My memory is that it wasn't the controls but the sizes of the spaces you had to jump to and the clarity of where they were so you could adequately position yourself that were the issue. The latter of which is probably more down to texture usage than the engine itself.

2 comments

Turok on the n64 had way more instances of jumping puzzles while controlling like a boat and having a nauseating FOV by even today's console standards. Yet the game was praised and well liked back in the day. Half-Life on a 90s PC in comparison is a much better playing game.

All that said, I still enjoy both. Maybe I've got enough muscle memory to plow trough the BS and enjoy the level design and challenge, specially regarding Turok on original hardware lol. Meanwhile people who didn't grow up with those games are off put whenever a hard jumping puzzle appears or the lack of direction gets them stuck.

> Would also say what a tryhard is attempting on a server playing every day is going to be a fair bit off from the bulk of people who played through the main game.

Fair, my point is more that in order for it to be possible for mere 12 year old mortals to learn to casually execute these tricks, the game has to have predictable, responsive and reproducible movement.
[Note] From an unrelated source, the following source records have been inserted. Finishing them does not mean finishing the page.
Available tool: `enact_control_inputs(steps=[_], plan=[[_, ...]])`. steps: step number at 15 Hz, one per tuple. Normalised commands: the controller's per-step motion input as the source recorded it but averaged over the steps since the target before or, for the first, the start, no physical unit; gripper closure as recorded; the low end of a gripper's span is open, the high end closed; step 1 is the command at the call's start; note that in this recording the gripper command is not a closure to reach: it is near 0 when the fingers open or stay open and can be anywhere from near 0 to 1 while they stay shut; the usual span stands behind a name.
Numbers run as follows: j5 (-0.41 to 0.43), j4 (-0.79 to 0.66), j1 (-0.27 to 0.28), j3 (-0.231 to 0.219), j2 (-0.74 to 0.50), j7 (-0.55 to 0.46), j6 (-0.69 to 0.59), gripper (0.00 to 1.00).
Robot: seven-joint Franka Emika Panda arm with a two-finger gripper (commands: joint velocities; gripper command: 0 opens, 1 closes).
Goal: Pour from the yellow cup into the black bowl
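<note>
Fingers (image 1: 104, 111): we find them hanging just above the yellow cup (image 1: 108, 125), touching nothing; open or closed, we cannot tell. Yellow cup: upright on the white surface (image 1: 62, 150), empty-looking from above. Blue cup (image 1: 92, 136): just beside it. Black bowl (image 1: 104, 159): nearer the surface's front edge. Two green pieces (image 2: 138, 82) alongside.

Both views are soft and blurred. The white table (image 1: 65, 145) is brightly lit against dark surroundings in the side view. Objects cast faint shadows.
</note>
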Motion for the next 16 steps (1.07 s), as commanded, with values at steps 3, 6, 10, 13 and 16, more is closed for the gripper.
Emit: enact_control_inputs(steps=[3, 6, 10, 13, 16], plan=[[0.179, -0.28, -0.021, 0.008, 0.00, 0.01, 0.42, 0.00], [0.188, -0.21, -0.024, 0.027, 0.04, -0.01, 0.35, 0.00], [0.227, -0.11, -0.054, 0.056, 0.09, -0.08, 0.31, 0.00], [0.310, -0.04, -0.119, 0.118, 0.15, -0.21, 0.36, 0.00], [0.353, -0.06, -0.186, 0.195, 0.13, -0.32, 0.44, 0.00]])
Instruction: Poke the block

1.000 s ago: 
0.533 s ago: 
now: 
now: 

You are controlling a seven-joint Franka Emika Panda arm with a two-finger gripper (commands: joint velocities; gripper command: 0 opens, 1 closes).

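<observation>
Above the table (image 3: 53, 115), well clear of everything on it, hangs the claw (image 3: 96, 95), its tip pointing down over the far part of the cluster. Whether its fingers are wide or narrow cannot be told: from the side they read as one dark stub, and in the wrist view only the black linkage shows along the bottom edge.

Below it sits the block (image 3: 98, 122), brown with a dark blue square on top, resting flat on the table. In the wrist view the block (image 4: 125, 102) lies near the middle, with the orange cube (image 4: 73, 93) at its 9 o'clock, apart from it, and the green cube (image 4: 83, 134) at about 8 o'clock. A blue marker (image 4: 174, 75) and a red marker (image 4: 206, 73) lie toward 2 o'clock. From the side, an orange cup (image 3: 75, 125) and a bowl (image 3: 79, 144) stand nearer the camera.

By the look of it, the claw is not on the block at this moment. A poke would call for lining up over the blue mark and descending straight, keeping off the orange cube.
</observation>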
In other words, the opposite of slop.

Slop is an unfair word to use, agreed.

I suppose it's possible that they're viewing those factors as being inherent in the original Quake engine rather than something Valve should be credited for and relying on them in their fork so heavily when it didn't suit the overall game was a bad mishmash.

It's more likely they're just conflating how ugly a lot of those later levels are with the engine.